Up until that day, she was an innovative and patient doctor. A respected and sought-after surgeon. A preferred teacher and physician that not only had the skills in the OR but a reputable bedside manner as well.
Normally, she didn’t make promises to patients or their families that they’d come through. You never really knew what you were walking into until you opened the patient up and peered inside. MRIs, CAT scans, and X-Rays only showed so much.
But she’d developed a caring relationship with Mr. O’Malley and his family.
They trusted her.
And she liked them. His wife knitted Justine a scarf. His grandchildren drew her pictures.
That was mistake number one: getting attached.
Mistake number two was promising them that she’d get Mr. O’Malley home so he could celebrate his granddaughter, Lizzie’s, first birthday.
She made that promise because even though the man had a tangled, brilliant tumor wrapped around his heart, she figured she had the surgery in the bag. She had a plan and was one of the best. She intended to save that man and send him home with his wife so he could enjoy retired life with his grandchildren.
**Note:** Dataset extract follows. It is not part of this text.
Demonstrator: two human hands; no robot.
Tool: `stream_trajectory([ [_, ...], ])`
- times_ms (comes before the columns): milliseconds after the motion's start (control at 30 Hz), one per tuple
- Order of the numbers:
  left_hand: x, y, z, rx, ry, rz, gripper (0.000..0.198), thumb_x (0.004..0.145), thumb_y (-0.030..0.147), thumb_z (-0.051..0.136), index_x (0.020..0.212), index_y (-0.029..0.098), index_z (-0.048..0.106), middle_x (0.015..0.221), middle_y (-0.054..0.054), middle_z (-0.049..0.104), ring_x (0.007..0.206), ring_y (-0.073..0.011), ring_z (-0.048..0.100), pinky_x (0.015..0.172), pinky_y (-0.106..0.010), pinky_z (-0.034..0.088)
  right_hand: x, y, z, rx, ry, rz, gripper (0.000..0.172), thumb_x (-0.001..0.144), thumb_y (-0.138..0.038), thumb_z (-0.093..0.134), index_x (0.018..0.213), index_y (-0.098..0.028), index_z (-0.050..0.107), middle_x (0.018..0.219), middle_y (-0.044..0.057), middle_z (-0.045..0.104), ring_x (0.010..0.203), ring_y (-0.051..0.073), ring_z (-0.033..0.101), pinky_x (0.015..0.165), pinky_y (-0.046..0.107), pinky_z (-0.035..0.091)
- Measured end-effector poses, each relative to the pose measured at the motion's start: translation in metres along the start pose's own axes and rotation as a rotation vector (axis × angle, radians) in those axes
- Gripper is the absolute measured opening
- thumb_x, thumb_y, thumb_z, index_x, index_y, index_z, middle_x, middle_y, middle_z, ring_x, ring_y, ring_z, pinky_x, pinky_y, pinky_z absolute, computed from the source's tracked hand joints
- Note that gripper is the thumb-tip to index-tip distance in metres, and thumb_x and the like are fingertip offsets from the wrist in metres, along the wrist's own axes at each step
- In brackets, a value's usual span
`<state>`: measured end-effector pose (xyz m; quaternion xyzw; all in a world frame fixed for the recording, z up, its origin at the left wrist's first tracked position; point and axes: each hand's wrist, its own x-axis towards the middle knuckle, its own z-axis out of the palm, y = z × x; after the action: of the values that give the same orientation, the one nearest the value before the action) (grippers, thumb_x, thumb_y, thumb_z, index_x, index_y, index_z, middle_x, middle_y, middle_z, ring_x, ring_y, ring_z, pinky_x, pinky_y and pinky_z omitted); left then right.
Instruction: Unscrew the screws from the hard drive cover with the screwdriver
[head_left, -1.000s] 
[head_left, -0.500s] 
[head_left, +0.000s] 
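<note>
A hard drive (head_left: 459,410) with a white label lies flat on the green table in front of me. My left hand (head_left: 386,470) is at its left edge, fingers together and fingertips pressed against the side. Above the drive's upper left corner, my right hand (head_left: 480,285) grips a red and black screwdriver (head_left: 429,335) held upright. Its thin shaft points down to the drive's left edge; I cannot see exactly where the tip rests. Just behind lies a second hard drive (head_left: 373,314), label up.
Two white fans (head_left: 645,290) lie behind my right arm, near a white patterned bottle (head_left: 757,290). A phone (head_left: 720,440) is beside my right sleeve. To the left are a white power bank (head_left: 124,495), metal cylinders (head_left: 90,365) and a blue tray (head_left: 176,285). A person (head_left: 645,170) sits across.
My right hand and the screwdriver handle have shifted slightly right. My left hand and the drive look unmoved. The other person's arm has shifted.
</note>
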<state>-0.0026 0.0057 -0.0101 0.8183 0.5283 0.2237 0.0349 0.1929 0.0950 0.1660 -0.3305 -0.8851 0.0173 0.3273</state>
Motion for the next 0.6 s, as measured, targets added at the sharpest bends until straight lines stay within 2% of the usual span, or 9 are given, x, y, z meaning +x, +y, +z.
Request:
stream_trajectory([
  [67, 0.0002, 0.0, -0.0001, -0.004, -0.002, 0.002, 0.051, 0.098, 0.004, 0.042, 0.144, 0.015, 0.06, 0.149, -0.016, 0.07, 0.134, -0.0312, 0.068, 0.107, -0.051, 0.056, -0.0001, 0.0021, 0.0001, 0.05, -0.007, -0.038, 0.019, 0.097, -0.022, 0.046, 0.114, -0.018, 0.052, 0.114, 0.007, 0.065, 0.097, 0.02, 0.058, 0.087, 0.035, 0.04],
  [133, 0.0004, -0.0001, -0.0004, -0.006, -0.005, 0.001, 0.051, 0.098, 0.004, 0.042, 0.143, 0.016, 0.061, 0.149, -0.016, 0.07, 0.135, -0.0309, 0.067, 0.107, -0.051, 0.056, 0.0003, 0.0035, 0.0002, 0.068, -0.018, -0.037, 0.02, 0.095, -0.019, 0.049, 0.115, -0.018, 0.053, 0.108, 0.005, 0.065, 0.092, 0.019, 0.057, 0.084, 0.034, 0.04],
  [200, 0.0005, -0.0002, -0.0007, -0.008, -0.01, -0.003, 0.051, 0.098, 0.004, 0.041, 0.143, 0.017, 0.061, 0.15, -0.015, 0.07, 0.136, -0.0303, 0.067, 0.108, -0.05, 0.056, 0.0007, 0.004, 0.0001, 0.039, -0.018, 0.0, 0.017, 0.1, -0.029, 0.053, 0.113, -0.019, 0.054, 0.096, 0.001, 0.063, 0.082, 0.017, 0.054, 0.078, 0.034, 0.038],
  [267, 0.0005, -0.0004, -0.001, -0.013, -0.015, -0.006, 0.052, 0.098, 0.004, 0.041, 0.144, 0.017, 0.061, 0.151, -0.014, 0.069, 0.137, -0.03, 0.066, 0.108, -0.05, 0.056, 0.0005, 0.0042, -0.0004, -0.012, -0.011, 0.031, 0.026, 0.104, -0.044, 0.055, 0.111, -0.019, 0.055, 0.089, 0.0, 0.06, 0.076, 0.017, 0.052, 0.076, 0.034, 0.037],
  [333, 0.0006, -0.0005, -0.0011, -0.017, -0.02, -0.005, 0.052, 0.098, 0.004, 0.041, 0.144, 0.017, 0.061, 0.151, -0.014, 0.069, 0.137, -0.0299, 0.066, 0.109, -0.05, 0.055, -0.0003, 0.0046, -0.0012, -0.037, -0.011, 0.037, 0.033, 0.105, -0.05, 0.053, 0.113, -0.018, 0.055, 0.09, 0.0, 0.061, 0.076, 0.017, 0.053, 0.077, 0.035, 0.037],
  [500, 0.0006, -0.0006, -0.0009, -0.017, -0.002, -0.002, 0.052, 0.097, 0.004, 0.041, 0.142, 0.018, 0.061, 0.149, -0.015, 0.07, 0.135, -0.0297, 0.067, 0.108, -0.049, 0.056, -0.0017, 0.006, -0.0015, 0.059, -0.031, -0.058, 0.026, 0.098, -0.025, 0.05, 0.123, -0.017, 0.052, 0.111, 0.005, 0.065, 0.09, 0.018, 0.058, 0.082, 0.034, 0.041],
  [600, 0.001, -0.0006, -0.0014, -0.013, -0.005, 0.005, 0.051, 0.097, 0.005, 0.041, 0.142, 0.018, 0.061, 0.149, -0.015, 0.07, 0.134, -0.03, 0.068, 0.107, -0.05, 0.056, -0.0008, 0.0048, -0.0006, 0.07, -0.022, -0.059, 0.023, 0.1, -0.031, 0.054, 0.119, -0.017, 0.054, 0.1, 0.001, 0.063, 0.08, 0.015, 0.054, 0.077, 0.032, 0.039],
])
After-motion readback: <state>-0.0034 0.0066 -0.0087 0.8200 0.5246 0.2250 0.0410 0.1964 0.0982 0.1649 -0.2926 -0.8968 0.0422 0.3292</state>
But the CT and MRI didn’t show how shredded his aorta was.
And that tumor was even more woven around his heart than she first thought.
But still, she was confident she could help him. She was confident in herself.
Even after what she heard in the bathroom right before she scrubbed in, she was still confident. Rattled. Devastated. Broken hearted. But, confident.
But when she heard the name of the nurse beside her, the woman who would be handing her every single piece of surgical equipment that she required to save Mr. O’Malley’s life, the woman who looked Justine in the eye with triumph in her own eyes—that’s when Justine messed up.
That’s when she made the mistake.
That’s how she killed Mr. O’Malley.
She wasn’t even sure how many times she went over that surgery in her head, with her eyes closed and the world tuned out. But a seagull squawk and the flap of wings way too close for comfort broke through her daytime nightmare and forced her eyes to flash open.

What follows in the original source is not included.